REQUIREMENT>
Which of the lines below include the word "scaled"? Pull each one out.

= Beginning of Section =

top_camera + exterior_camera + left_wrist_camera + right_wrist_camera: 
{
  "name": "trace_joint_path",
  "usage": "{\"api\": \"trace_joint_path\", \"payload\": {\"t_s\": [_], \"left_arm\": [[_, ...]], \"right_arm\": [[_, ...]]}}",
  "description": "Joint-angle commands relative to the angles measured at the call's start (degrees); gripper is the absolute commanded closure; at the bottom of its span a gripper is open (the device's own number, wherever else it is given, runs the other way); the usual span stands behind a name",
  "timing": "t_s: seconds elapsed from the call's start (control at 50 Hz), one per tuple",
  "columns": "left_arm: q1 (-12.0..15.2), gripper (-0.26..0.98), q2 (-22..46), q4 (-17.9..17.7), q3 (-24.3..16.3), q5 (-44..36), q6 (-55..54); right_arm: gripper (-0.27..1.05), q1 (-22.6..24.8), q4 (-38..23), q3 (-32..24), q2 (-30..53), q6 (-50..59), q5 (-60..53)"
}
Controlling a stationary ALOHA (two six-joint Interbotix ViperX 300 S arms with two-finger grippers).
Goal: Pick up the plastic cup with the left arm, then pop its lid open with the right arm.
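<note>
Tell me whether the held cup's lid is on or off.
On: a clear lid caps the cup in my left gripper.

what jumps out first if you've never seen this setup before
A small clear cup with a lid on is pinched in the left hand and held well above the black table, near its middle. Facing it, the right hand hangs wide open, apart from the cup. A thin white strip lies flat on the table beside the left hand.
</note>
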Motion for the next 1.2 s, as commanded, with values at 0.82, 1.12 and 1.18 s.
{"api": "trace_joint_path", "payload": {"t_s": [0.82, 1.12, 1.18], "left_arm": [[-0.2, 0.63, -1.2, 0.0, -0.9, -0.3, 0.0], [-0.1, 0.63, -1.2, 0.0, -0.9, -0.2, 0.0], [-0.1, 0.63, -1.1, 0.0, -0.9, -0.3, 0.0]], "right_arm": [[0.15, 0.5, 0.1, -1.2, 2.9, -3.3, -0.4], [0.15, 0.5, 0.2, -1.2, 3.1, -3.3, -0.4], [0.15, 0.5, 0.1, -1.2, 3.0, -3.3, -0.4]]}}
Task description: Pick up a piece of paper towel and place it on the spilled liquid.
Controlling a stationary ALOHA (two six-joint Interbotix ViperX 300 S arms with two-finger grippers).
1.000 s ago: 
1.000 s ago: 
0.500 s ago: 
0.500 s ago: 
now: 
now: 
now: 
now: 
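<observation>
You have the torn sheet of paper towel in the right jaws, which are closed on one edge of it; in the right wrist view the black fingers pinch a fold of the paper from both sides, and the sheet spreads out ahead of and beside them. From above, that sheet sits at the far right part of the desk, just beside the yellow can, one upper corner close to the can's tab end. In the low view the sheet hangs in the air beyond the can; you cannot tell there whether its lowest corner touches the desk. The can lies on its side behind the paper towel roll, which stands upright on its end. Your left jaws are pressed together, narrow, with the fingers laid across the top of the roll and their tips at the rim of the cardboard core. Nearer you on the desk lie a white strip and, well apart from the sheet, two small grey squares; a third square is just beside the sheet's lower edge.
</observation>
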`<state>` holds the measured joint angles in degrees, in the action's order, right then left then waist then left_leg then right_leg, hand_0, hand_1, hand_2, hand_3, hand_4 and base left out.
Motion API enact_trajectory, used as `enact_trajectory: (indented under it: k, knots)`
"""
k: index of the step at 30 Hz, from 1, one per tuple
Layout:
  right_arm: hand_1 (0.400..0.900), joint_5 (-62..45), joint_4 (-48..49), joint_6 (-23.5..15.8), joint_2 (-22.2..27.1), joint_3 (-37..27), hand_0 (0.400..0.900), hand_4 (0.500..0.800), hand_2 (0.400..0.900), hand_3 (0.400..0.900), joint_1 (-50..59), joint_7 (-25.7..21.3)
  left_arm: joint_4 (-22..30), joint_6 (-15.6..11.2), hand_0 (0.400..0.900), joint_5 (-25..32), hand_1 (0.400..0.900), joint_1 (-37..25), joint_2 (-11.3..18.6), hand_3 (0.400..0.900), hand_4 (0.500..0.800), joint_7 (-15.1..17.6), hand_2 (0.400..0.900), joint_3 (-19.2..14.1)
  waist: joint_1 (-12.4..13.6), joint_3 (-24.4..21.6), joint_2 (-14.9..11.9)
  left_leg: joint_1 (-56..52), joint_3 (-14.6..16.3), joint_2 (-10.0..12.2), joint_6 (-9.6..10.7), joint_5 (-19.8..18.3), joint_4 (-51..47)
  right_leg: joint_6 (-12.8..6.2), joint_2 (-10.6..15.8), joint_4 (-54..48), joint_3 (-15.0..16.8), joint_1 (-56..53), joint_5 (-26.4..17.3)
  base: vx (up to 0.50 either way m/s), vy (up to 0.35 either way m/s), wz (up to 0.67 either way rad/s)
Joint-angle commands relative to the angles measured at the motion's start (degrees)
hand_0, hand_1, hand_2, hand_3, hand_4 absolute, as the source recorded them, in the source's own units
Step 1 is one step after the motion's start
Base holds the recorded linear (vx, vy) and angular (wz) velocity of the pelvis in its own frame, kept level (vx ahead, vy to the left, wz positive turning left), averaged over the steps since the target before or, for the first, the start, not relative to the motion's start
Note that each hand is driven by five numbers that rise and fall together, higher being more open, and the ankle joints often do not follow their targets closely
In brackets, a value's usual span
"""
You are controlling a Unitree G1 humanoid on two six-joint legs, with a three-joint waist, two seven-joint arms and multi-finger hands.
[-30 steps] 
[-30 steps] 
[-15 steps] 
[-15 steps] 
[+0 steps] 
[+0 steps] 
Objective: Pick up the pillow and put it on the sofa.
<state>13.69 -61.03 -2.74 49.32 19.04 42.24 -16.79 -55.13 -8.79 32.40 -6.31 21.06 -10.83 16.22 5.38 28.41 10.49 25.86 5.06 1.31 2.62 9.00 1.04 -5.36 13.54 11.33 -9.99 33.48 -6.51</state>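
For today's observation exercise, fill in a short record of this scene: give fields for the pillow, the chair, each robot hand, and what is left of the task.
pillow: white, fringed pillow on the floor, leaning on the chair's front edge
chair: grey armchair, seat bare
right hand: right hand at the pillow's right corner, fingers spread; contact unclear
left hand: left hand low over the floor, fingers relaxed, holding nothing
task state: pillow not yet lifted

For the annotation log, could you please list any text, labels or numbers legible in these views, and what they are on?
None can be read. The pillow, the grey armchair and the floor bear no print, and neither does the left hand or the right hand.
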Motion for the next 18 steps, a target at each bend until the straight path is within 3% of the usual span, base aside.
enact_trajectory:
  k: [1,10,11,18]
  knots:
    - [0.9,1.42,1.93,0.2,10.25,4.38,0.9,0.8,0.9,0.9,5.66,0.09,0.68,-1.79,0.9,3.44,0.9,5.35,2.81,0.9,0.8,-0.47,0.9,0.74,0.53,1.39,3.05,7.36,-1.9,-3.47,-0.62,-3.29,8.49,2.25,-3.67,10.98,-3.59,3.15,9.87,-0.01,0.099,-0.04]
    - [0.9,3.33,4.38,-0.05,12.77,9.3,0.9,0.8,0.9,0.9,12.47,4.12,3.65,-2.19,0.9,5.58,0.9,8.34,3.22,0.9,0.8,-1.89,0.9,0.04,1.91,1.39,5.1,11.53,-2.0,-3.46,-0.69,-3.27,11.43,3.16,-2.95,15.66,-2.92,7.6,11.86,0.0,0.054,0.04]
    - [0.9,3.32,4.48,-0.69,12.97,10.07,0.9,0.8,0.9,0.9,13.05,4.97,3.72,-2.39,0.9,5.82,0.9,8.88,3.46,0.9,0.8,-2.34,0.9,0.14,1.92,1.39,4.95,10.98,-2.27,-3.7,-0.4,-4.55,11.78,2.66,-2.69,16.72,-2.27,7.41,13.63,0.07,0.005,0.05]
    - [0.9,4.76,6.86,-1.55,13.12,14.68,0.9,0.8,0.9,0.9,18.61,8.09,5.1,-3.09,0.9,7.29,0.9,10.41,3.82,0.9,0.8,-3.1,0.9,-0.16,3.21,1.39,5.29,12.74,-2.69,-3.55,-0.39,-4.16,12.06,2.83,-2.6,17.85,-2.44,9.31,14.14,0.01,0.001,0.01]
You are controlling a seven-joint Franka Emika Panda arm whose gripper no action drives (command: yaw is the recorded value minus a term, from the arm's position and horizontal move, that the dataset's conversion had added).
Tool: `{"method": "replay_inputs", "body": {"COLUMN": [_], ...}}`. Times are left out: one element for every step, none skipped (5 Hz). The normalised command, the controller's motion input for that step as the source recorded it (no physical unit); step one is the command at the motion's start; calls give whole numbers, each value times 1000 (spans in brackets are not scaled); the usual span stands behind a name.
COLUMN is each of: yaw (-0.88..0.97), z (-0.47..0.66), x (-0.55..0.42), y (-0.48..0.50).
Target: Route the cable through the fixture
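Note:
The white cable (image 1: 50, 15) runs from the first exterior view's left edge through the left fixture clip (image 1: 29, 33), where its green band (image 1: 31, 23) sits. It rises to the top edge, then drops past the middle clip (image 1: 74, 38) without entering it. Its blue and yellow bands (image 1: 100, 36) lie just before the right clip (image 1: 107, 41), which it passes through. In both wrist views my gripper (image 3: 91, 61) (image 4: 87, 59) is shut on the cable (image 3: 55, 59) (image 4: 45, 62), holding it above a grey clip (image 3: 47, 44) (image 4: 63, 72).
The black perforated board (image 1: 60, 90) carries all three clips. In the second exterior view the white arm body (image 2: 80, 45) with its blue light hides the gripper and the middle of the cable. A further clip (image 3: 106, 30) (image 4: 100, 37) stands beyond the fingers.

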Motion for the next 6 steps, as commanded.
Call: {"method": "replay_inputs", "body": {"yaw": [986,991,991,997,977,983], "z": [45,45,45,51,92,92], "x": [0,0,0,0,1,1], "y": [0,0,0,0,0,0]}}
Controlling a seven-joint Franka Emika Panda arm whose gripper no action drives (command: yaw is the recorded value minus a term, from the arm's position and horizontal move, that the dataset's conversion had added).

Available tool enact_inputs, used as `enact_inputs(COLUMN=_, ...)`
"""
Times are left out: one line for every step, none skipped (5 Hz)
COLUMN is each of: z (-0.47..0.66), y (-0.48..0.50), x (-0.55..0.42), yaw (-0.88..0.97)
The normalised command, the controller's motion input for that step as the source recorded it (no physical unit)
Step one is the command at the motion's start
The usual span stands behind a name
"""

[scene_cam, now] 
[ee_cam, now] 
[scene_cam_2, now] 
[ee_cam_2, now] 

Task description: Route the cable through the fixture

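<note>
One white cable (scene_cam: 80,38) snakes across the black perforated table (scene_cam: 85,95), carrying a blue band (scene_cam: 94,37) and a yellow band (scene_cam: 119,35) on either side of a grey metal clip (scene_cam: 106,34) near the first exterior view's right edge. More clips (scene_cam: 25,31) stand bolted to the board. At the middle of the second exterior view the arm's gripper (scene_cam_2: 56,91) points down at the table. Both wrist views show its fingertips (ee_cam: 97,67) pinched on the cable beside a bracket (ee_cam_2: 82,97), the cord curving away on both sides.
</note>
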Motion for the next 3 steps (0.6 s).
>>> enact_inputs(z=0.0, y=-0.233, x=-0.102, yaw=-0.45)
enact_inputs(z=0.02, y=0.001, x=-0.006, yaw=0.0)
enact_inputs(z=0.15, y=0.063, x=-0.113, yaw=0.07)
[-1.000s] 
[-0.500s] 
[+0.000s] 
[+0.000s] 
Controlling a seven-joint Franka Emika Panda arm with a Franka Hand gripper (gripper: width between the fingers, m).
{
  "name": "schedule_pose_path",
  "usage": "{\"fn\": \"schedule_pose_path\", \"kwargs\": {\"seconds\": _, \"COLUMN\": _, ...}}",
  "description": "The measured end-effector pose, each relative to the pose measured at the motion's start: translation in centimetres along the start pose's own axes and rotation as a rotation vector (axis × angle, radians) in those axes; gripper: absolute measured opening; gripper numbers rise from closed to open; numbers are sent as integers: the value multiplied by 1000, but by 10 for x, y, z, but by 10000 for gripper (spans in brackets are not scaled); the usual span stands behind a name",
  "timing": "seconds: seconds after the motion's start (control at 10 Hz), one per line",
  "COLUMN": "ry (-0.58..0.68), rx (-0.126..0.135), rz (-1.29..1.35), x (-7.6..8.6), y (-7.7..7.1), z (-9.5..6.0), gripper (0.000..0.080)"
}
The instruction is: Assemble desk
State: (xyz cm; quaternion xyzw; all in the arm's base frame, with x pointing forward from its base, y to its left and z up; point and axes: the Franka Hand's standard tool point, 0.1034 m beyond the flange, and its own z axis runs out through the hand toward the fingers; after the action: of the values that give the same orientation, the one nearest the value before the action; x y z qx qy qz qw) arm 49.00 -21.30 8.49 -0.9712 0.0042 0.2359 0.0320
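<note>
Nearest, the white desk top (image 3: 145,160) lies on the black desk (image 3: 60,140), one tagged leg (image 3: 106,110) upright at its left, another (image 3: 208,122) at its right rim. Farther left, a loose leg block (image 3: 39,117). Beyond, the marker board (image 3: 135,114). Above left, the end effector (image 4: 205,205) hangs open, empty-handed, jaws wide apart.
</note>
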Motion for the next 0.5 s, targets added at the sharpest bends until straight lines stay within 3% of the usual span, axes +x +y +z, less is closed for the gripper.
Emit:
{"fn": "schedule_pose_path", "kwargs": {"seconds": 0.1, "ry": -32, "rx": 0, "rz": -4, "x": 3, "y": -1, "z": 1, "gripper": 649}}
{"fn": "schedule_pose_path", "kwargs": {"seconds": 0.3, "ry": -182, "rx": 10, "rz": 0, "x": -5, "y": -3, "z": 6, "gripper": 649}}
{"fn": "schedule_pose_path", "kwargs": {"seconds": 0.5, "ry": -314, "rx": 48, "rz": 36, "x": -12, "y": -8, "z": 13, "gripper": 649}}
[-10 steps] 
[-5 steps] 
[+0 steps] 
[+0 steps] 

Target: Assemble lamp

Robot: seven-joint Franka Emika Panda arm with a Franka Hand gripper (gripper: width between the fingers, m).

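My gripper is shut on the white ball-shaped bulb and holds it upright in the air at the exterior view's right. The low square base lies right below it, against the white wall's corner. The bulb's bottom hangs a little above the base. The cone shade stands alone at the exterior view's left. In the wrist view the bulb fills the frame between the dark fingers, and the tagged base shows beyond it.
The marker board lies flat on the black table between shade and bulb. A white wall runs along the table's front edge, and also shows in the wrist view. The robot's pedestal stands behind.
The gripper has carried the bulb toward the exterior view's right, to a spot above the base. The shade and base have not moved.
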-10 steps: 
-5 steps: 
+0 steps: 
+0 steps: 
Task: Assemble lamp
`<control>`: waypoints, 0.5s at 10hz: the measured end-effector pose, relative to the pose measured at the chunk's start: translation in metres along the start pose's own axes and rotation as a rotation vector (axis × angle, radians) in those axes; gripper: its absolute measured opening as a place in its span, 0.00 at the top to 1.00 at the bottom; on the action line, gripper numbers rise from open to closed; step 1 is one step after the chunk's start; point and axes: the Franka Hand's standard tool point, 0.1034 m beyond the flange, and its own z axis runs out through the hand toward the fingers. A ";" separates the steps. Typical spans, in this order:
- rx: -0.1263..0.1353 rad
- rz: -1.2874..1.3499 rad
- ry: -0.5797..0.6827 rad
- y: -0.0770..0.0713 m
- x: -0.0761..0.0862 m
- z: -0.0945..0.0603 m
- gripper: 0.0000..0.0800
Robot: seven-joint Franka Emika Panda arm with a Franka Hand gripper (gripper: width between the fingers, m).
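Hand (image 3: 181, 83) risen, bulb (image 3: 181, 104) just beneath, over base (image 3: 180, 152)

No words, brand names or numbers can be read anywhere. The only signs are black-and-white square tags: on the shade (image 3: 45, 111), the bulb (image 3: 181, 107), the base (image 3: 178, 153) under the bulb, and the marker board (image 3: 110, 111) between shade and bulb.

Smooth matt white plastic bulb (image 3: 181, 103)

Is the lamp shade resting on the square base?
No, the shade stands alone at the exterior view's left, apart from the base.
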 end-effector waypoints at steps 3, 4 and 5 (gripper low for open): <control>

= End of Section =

REPLY TO THE EXERCISE>
Tool: `{"method": "replay_inputs", "body": {"COLUMN": [_], ...}}`. Times are left out: one element for every step, none skipped (5 Hz). The normalised command, the controller's motion input for that step as the source recorded it (no physical unit); step one is the command at the motion's start; calls give whole numbers, each value times 1000 (spans in brackets are not scaled); the usual span stands behind a name.
  "description": "The measured end-effector pose, each relative to the pose measured at the motion's start: translation in centimetres along the start pose's own axes and rotation as a rotation vector (axis × angle, radians) in those axes; gripper: absolute measured opening; gripper numbers rise from closed to open; numbers are sent as integers: the value multiplied by 1000, but by 10 for x, y, z, but by 10000 for gripper (spans in brackets are not scaled); the usual span stands behind a name",

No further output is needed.